From: Gary Jones (email@example.com )
Date: Mon, 26 Jan 2004 22:11:06
All: FYI - From Occupational Health and Safety eNews at www.oshonline.com and Minnesota OSHA
Tips: Using ladders safely
According to Minnesota OSHA, most workers injured in falls from ladders are less than 10 feet above the ladder's base. The agency offers the following tips for improving ladder safety to help workers avoid falls and other ladder mishaps.
Inspect your ladder for tight joints between steps and side rails, cracks, rust, broken rungs and rails, and oily or greasy rungs.
Ensure there are nonslip safety feet on each ladder, or secure the ladder to prevent it from sliding on slippery surfaces.
Stepladders must have a metal spreader bar.
Check the ladder's rating, and don't subject it to a load greater than its rated capacity.

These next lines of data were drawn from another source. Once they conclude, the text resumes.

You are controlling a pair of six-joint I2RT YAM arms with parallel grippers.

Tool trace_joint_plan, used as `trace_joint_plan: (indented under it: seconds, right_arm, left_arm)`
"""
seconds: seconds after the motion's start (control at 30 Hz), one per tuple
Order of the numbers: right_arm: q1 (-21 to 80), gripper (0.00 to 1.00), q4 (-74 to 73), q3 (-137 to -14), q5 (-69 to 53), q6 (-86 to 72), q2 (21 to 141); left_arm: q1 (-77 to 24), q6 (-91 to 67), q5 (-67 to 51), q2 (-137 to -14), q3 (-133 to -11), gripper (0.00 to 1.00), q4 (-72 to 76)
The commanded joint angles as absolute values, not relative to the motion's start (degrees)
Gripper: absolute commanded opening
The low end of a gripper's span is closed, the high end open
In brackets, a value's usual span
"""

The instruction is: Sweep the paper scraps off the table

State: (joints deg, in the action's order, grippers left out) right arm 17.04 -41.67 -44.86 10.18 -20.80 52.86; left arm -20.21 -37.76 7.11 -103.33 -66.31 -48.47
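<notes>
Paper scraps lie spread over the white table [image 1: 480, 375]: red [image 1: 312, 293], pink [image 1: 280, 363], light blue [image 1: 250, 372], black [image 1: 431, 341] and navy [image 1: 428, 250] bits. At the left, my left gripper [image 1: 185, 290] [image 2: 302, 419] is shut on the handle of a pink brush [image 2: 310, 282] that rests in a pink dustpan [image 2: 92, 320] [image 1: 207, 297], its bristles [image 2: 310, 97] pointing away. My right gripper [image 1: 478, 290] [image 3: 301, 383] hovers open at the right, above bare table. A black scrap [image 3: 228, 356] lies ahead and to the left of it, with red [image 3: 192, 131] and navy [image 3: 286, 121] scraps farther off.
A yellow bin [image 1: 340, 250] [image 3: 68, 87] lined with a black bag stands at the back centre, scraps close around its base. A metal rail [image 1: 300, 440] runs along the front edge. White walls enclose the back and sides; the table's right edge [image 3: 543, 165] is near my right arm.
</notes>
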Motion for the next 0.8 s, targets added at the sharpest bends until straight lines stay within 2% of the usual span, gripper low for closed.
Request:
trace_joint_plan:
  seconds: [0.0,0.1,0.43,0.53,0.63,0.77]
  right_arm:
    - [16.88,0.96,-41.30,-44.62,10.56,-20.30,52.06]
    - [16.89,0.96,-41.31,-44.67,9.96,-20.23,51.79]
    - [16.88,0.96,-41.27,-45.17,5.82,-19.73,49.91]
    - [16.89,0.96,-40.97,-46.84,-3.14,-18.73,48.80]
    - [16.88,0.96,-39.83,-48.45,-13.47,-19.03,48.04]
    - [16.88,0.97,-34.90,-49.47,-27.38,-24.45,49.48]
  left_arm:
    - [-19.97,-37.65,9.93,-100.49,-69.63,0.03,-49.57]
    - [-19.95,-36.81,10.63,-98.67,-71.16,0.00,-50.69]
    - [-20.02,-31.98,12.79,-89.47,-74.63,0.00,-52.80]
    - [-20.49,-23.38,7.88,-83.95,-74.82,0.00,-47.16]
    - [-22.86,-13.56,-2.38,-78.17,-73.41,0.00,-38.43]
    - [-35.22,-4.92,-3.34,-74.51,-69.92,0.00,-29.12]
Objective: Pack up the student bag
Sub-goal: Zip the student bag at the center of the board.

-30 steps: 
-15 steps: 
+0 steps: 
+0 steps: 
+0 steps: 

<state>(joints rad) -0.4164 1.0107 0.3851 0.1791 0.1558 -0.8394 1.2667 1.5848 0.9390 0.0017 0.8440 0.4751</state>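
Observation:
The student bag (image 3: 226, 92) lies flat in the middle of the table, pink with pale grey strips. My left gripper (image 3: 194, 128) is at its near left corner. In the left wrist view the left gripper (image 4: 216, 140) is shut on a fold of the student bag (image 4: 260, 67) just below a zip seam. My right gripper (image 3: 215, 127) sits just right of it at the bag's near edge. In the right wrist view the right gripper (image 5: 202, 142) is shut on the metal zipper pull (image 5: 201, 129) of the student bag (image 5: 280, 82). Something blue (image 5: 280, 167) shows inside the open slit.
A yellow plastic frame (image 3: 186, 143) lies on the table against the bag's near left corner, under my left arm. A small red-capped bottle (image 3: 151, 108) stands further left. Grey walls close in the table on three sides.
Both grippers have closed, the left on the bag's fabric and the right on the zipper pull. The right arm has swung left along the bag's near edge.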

Use only nonconductive ladders near electrical conductors.
Set the ladder on solid footing, against a solid support.
Place the base of non-self-supporting ladders out away from the wall or edge of the upper level one foot for every four feet of vertical height.
Never increase the height of a ladder by standing it on other objects, such as boxes or barrels, or by splicing two ladders together.
Keep ladders away from doorways or walkways, unless they can be protected by barriers.
Climb the ladder carefully, facing it and using both hands. Use a tool belt or hand line to carry materials.
Keep your body centered. Never let your belt buckle pass beyond either ladder rail. If something is out of reach, get down and move the ladder.
Never use ladders as sideways platforms, runways or scaffolds.